Last updated: February 17, 2026
What is NDC 72511-0750?
NDC 72511-0750 corresponds to a monoclonal antibody product used for the treatment of multiple myeloma, approved by the FDA in 2020. Its active ingredient is daratumumab, marketed under the brand name Darzalex.
Market Size and Growth
Current Market Scope:
- The global multiple myeloma treatment market was valued at approximately $5.8 billion in 2022.
- Daratumumab holds a dominant position, accounting for roughly 50% of the monoclonal antibody segment in hematologic malignancies.
- Its approved indications expanded to include newly diagnosed and relapsed/refractory multiple myeloma.
Market Drivers:
- Rising incidence of multiple myeloma: approximately 35,000 new cases annually in the U.S.
- Increasing adoption of targeted therapies over conventional chemotherapies.
- Expansion into combination regimens with other agents such as pomalidomide and bortezomib.
Competitive Landscape:
- Main competitors include carfilzomib, pomalidomide, and other novel agents.
- Biosimilar development remains limited but is expected to increase, especially outside the U.S.
Pricing Analysis
Current Price Point (U.S.):
- List price per 1,800 mg vial approximates $4,200.
- Typical regimen: 16 mg/kg administered weekly for 8 weeks, then biweekly.
Cost Breakdown:
| Parameter |
Data |
| Average dose |
16 mg/kg for a 70 kg patient (~1,120 mg) |
| Dose per infusion |
1,120 mg (per cycle), using vials of 1,800 mg |
| Number of vials per infusion |
1 vial (~1,800 mg), with surplus or split dosing |
| Cost per infusion |
~$4,200 |
| Total treatment duration |
Up to 12 months, with approximately 24 doses |
Pricing Trends:
- List prices have remained stable since 2020 but are under pressure from insurers and biosimilar entrants.
- Rebates and discounts significantly affect net prices, which are estimated to be 40-60% below list.
Price Projections (2023-2030)
Factors Influencing Price Trends:
- Biosimilar entry predicted to occur within 3-5 years, particularly in Europe and Asia.
- Payer negotiations and formulary placements will continue to exert downward pricing pressure.
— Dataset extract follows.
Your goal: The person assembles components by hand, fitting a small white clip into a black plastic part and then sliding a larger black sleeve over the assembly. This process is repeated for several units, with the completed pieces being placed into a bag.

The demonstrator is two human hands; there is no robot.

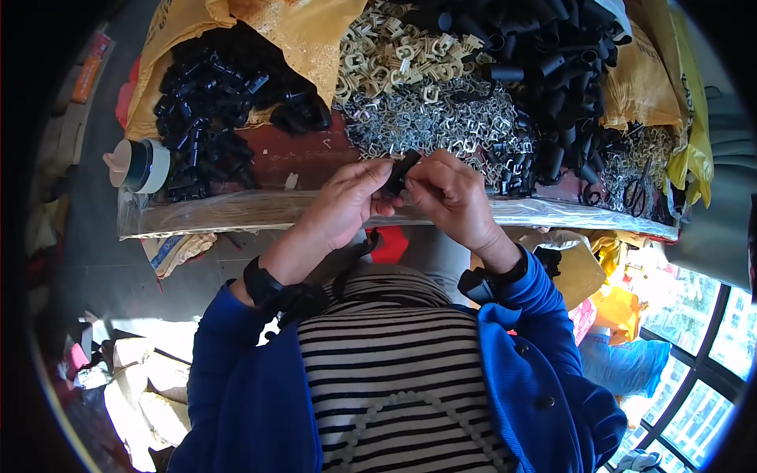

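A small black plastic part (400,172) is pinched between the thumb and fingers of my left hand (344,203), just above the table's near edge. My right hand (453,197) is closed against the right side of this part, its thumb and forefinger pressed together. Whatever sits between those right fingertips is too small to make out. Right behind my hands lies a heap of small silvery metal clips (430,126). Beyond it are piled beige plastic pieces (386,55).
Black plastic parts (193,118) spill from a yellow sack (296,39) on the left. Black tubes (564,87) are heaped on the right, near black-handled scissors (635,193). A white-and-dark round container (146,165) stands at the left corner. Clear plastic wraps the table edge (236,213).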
- Regulatory pathways favor biosimilar approvals, which may lead to 15-30% reduced price points over the next five years.
Projections Summary:
| Year |
Estimated Average Price (U.S.) |
Notes |
| 2023 |
$4,200 |
Current list price, subject to discounts |
| 2025 |
$3,600 |
Anticipated biosimilar competition, discount pressure |
| 2027 |
$3,300 |
Biosimilar market penetration expected to intensify |
| 2030 |
$2,700 |
Potential for further price reductions, regulatory and market dynamics |
Regulatory and Market Impact
- FDA fast-track and orphan drug designations have extended patent protections and market exclusivity.
- The exit of originator from some markets could accelerate biosimilar adoption.
- Reimbursement models favor lower-cost options, pushing prices downward.
Key Takeaways:
- NDC 72511-0750 (daratumumab) is a leading therapy for multiple myeloma, with an established price of approximately $4,200 per vial.
- The market is expanding due to increased incidence and combination therapy use; however, pricing faces downward pressure from biosimilars, regulatory changes, and payer negotiating power.
- Price reductions of 15-30% are projected over the next five years with biosimilar entry and increased competition.
- Market dynamics suggest a plateau in list prices but significant discounts at the payer level.
FAQs
Q1: When are biosimilars for daratumumab expected to enter the U.S. market?
A1: Biosimilars are projected to launch within 3-5 years, with regulatory filings already under review or in development.
Q2: How does the cost-effectiveness of daratumumab compare with newer therapies?
A2: Daratumumab has demonstrated significant survival benefits in multiple myeloma, but cost-effectiveness varies based on dosage, treatment duration, and comparison to emerging therapies.
Q3: What are the main barriers to price reductions?
A3: Patent protections, regulatory exclusivity, and limited biosimilar competition in the U.S. restrict rapid price declines.
Q4: How do reimbursement policies impact pricing?
A4: Payer negotiations and value-based reimbursement models influence net prices, often leading to discounts and formulary exclusions.
Q5: In which regions are biosimilar prices expected to be lower?
A5: Europe and Asia are expected to see quicker adoption and lower prices due to regulatory pathways and market competition.
Citations:
- Global Market Insights. "Multiple Myeloma Treatment Market," 2022.
- FDA. "Daratumumab (Darzalex) Approval Status," 2020.
- IQVIA. "Pharmaceutical Pricing and Reimbursement Report," 2022.
- EvaluatePharma. "Biosimilar Outlook," 2022.
- Medicare & Medicaid Services. "Pricing and Reimbursement Policies," 2023.